A crucial inhibition is the lack of awareness of the various non-academic routes into employment. The Department for Education found that students leaving secondary education and entering levels 4 and 5 had difficulty in navigating the options on offer. The problem is not simply one of vacancies; the figures for various sectors should disabuse us of that. Evidence was given to the House of Lords Economic Affairs Committee that graduates from vocational courses came ill equipped in what one witness described as “soft skills”, such as teamworking and communications.

I would like to speak briefly about the new form of qualification, the T-level, whose crucial aim is to provide an alternative to the academic route into employment provided by A-levels and reduce the stigma attached to non-academic qualification. It will consist of 15 routes, based around occupations with shared training requirements, with some routes subdivided into what are called pathways. The T-level will be equivalent to a three A-level programme and will, on average, consist of 1,800 hours studied full time over two years—around 50% more than the average 16-19 study rate programme at present. All courses will follow the same framework of five features: a technical education; industry placement for around 45 days; maths, English and digital requirements; any occupation-specific requirements, for instance a licence to practise; and any further employability enrichment and pastoral provision, which I take to mean the soft skills that I referred to, and which in the past have been seen as weak spots in careers advice.

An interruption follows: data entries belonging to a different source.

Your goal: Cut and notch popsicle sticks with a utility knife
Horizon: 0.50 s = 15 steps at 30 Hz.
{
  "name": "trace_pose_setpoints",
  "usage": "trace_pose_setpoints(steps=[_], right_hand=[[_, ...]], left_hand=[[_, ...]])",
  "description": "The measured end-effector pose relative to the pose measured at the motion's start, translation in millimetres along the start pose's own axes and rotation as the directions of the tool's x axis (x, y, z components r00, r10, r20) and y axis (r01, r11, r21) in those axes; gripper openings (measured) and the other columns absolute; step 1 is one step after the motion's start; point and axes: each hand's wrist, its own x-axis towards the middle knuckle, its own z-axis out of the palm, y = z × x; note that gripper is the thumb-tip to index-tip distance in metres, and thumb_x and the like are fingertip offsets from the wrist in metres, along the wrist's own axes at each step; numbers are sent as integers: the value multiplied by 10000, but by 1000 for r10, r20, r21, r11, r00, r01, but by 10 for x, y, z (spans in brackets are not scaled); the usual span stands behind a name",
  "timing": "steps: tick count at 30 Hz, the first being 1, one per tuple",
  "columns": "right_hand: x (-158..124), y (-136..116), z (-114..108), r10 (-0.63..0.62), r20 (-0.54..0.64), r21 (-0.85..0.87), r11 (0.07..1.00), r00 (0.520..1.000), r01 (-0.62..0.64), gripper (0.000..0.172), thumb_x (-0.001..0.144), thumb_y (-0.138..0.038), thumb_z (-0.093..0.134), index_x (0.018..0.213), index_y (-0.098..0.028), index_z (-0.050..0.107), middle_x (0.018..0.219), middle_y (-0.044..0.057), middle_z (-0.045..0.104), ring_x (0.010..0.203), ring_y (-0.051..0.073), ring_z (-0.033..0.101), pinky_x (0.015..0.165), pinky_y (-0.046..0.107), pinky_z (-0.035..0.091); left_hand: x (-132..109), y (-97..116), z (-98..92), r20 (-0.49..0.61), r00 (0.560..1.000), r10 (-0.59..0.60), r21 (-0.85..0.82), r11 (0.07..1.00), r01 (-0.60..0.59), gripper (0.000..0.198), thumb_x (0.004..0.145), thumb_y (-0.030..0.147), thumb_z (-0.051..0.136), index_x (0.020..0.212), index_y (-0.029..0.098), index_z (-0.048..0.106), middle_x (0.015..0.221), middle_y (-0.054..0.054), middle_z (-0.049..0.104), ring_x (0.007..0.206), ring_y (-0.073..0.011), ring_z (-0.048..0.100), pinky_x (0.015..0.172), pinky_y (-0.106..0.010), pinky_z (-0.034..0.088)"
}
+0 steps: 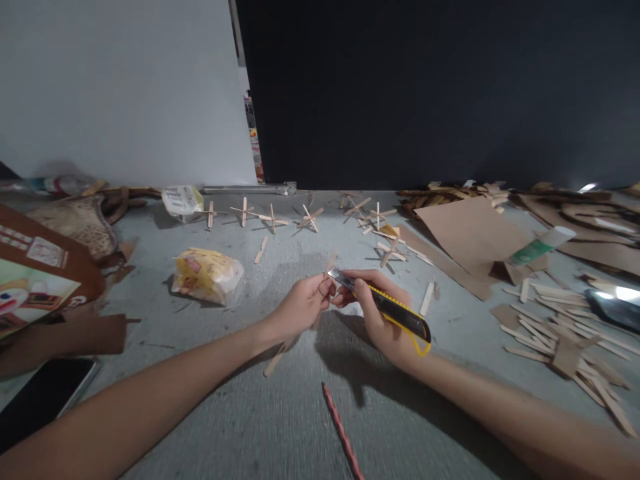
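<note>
My left hand (300,305) pinches a thin wooden craft stick (330,262) that points up and away from me. My right hand (373,313) is wrapped round a black and yellow utility knife (390,308), its metal blade end touching the stick just beside my left fingertips. Both hands meet over the middle of the grey surface (280,413). Another loose stick (275,363) lies just below my left wrist, and a red pencil (343,433) lies nearer to me.
Several crossed-stick assemblies (310,218) line the far edge. A yellow plastic packet (207,273) lies left of centre. Cardboard sheets (470,233), a glue tube (543,245) and a heap of sticks (565,340) fill the right. A phone (45,397) and printed card (30,290) sit at left.
</note>
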Motion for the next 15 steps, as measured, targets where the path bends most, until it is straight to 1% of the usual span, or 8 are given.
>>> trace_pose_setpoints(steps=[4,6,11,13,15], right_hand=[[-30,30,53,-48,-11,-23,999,999,48,251,1069,-433,584,1116,-228,723,828,44,815,700,192,798,664,312,650],[-43,42,71,-51,-25,-37,998,998,50,259,1068,-445,585,1117,-229,720,839,48,818,700,195,798,665,314,648],[-53,15,78,-9,-25,-34,999,1000,8,278,1071,-452,576,1120,-225,728,907,66,822,759,205,803,693,327,651],[-66,-2,96,-7,-33,-25,1000,999,6,273,1074,-443,572,1126,-223,725,936,70,820,789,202,804,705,323,651],[-87,-12,127,-18,-36,-8,1000,999,18,254,1079,-424,567,1139,-223,710,926,63,814,781,193,798,706,317,649]], left_hand=[[-24,-74,-2,-104,994,41,210,978,-18,442,1044,590,463,818,213,510,796,-18,576,750,-162,536,719,-297,443],[-32,-93,-10,-127,990,57,286,958,-19,391,1066,517,443,827,215,511,799,-19,598,743,-163,550,712,-297,440],[-37,-101,-18,-138,988,75,302,953,-30,323,1068,460,450,864,217,506,828,-22,617,762,-169,566,708,-294,448],[-42,-96,-10,-143,987,69,298,954,-24,294,1067,432,447,876,216,504,832,-26,615,766,-169,566,705,-294,448],[-51,-85,2,-149,987,57,283,959,-12,264,1066,399,436,883,218,497,817,-20,602,746,-161,561,691,-288,446]])
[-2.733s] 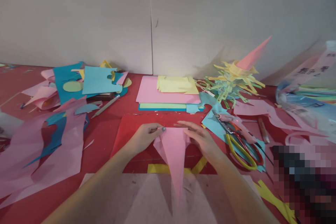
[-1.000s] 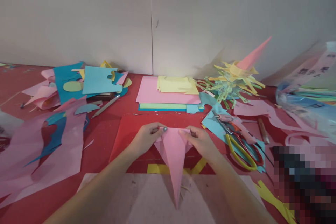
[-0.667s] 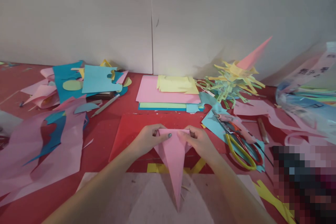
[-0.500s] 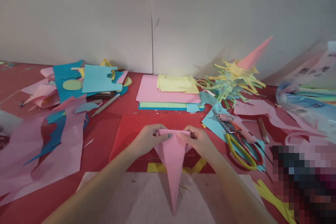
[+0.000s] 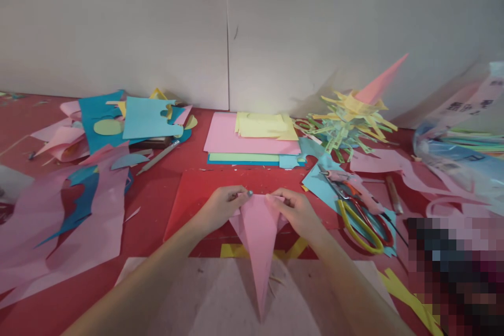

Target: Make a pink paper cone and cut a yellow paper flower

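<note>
Left hand (image 5: 220, 208) and right hand (image 5: 296, 211) each pinch a top corner of the pink paper (image 5: 258, 244), a long point lying on the red mat (image 5: 189, 200); advisable to level both corners and align edges before creasing, since the layers seemingly overlap.

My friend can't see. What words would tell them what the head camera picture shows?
The left hand and right hand pinch the top corners of a pink paper triangle whose tip points toward the person, over a red mat. Scissors lie to the right, stacked coloured sheets behind.
</note>
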`<act>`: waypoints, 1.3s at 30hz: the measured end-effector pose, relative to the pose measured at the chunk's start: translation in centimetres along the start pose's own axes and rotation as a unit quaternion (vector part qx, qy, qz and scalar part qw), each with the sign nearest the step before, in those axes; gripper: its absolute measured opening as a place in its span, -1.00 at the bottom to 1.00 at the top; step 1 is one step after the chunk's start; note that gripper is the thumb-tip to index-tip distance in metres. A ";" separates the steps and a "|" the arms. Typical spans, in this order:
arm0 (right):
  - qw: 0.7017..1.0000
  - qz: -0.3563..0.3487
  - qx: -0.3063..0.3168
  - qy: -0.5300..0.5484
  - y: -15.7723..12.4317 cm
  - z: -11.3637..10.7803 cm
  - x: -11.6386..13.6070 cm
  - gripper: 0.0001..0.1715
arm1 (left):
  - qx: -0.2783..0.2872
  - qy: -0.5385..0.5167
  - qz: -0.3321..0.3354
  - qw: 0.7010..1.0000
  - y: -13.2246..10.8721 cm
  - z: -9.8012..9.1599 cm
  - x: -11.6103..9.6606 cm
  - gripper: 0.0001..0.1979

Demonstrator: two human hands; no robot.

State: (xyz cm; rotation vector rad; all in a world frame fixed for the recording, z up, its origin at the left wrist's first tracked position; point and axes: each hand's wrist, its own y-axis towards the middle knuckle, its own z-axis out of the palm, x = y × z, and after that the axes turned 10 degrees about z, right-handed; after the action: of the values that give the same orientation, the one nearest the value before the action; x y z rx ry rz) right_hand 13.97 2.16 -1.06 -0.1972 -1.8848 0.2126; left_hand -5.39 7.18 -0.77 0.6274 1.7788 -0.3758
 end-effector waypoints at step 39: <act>0.999 -0.024 -0.014 0.037 0.1 1.1 0.7 -0.67 | -0.043 -0.047 -0.011 0.998 0.0 0.0 0.1 -0.74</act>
State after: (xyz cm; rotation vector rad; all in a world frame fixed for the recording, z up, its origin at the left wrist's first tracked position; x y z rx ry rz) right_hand 12.72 2.41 -0.77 -0.1759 -1.8185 0.1439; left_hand -5.37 7.23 -0.87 0.5224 1.7033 -0.3359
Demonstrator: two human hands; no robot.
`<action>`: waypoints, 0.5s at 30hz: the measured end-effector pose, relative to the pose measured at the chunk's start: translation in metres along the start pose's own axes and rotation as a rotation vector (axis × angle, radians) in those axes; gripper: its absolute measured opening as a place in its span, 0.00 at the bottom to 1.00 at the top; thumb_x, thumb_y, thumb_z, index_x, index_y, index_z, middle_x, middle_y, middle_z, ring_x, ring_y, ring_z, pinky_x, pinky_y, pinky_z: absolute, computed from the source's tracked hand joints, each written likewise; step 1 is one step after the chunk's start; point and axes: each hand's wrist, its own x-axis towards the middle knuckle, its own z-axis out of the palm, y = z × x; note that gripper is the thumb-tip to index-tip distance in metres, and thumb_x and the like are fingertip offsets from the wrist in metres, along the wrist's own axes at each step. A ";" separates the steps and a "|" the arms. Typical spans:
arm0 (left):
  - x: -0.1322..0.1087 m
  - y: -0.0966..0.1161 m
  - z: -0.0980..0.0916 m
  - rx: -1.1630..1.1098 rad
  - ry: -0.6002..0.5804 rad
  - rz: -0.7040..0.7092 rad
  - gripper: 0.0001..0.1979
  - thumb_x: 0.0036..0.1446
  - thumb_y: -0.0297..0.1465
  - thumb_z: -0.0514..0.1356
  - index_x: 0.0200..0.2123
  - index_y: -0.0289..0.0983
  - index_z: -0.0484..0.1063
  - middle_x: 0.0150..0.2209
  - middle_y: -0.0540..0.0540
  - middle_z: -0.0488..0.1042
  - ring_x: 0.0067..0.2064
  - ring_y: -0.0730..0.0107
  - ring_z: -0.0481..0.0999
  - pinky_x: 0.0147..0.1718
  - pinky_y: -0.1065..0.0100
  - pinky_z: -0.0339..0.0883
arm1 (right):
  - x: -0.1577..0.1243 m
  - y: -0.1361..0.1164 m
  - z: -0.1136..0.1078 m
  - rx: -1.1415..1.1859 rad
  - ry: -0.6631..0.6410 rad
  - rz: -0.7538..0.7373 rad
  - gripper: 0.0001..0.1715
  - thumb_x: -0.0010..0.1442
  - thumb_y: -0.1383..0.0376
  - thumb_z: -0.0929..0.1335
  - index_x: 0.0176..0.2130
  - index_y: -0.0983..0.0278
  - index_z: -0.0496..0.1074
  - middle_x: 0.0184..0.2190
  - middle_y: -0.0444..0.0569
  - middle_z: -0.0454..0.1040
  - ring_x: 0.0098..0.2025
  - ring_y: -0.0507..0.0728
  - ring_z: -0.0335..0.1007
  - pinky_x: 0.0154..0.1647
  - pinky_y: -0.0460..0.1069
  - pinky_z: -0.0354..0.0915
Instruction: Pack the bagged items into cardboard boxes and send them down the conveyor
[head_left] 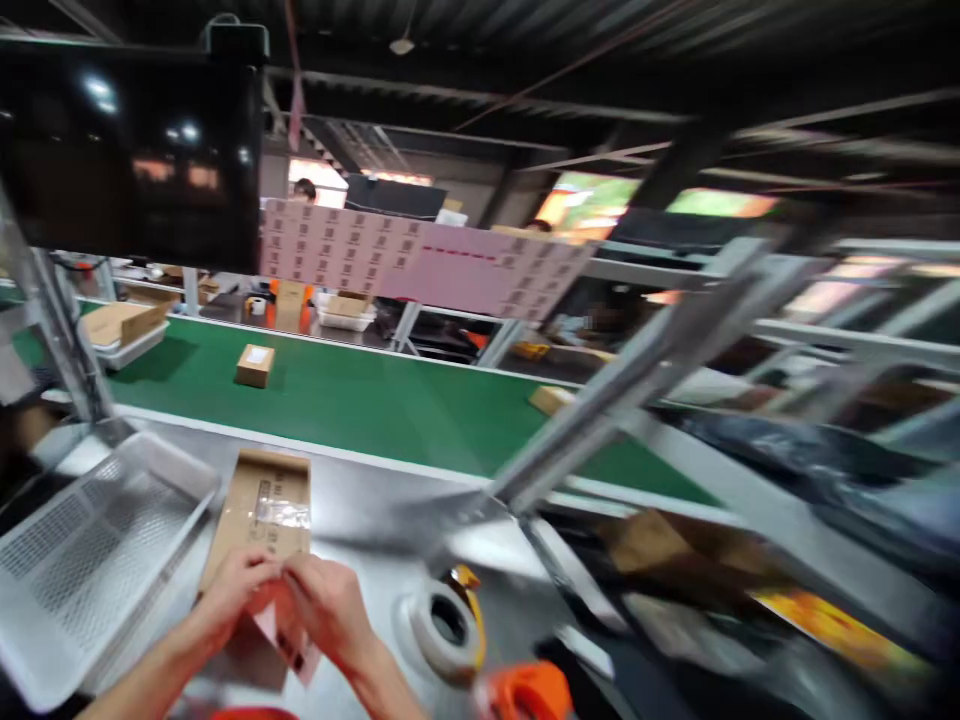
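Note:
My left hand (241, 585) and my right hand (331, 605) come together, fingertips pinched, over a cardboard box (259, 505). Between them hangs a thin pinkish slip (289, 635) with dark marks on it, its kind too blurred to tell. Brown cardboard lies under the hands, with clear tape and dark print on the part beyond them. To the right of my right hand lies a roll of tape (448, 625), a yellow-edged tool beside it. An orange object (529, 690), possibly a tape dispenser, is blurred at the bottom edge.
A white perforated basket (97, 560) stands left on the metal table (352, 500). Beyond runs a green conveyor belt (375, 400) carrying a small carton (255, 366). A metal post (600, 400) slants at the right, a monitor (131, 155) hangs upper left, and people are partly visible behind.

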 end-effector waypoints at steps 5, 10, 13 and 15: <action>-0.005 0.005 0.001 -0.173 -0.012 -0.069 0.19 0.42 0.44 0.73 0.23 0.37 0.71 0.22 0.56 0.61 0.28 0.75 0.57 0.30 0.68 0.47 | 0.009 0.008 0.000 0.213 -0.060 0.014 0.11 0.69 0.71 0.66 0.40 0.58 0.77 0.34 0.45 0.83 0.34 0.55 0.82 0.36 0.46 0.72; -0.016 0.012 -0.014 -0.163 -0.140 -0.128 0.27 0.39 0.51 0.77 0.26 0.36 0.73 0.24 0.55 0.66 0.28 0.76 0.61 0.31 0.70 0.50 | 0.021 0.007 -0.006 0.329 -0.152 -0.029 0.10 0.63 0.74 0.67 0.38 0.58 0.71 0.37 0.45 0.81 0.35 0.54 0.79 0.34 0.45 0.71; -0.021 0.011 -0.019 -0.184 -0.177 -0.181 0.26 0.37 0.48 0.77 0.29 0.36 0.74 0.26 0.53 0.71 0.30 0.73 0.68 0.34 0.69 0.58 | 0.027 0.000 -0.012 0.252 -0.169 -0.192 0.09 0.64 0.73 0.66 0.40 0.59 0.71 0.43 0.48 0.79 0.39 0.55 0.77 0.38 0.47 0.71; -0.025 0.005 -0.019 -0.161 -0.149 -0.213 0.21 0.36 0.43 0.75 0.28 0.37 0.72 0.26 0.54 0.69 0.30 0.73 0.67 0.33 0.69 0.57 | 0.028 -0.008 -0.017 0.211 -0.198 -0.274 0.07 0.65 0.72 0.66 0.41 0.60 0.70 0.45 0.51 0.79 0.41 0.57 0.76 0.40 0.49 0.71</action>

These T-levels will be delivered by a small number of providers in 2020. I understand that the Government’s aim is to have all 15 routes introduced by September 2023. It is fair to suggest that the profession has given a cautious welcome to the T-level initiative. However, I have heard of two reservations on which I should be grateful for the Minister’s comments. The first is that it gives less flexibility to students who have second thoughts on whether their careers should lie in academic or vocational skills. The second concern of which I am aware is that there are a number of outstanding courses, currently offered by institutions such as Cambridge Technicals and BTEC, which T-levels are expected to supersede. The profession does not want to see the baby going out with the bathwater.

I will refer only briefly to apprenticeships as I am sure that several noble Lords, who I know are experts on this subject, will be able to speak with knowledge and authority. I will make just two points on the eponymous clause known as the Baker clause, which was a landmark amendment to the Technical and Further Education Act 2017. First, in 2018 a report by the House of Commons Education Committee was highly critical. The publication FE Week found that only two of the 10 large multiacademy trusts which it investigated were fully compliant with the new rules. Secondly, the committee’s recommendations were unequivocal. It said:

“We recommend that the Government, with Ofsted’s support, properly enforces the Baker clause. In its response to this report it should set out how it plans to do this, and what penalties will be imposed”.


I shall be interested to hear from the Minister what progress the Government are making in addressing this recommendation.

The speakers in this debate will, I hope, highlight the thoughts and initiatives from all quarters which are going into the careers of post-16 year-olds. Perhaps I may finish by wandering slightly off the theme of the debate. To put it starkly, for many children this is just too late. They will have entered secondary education three years previously; many will come from dysfunctional family backgrounds and be quite unsuited to academic education. There will be the usual temptations to follow the sadly well-trod paths into truancy, drug addiction, gangs and knife crime. The message to government should, I suggest, be that it is never too early to make provision at secondary school level for an introduction to—for want of a better word—the workbench; and the chance to take the first steps in learning a trade which for many of these young people could prove to be a life-changer.

I thank your Lordships who are participating in this debate and will be grateful to hear the Minister’s comments.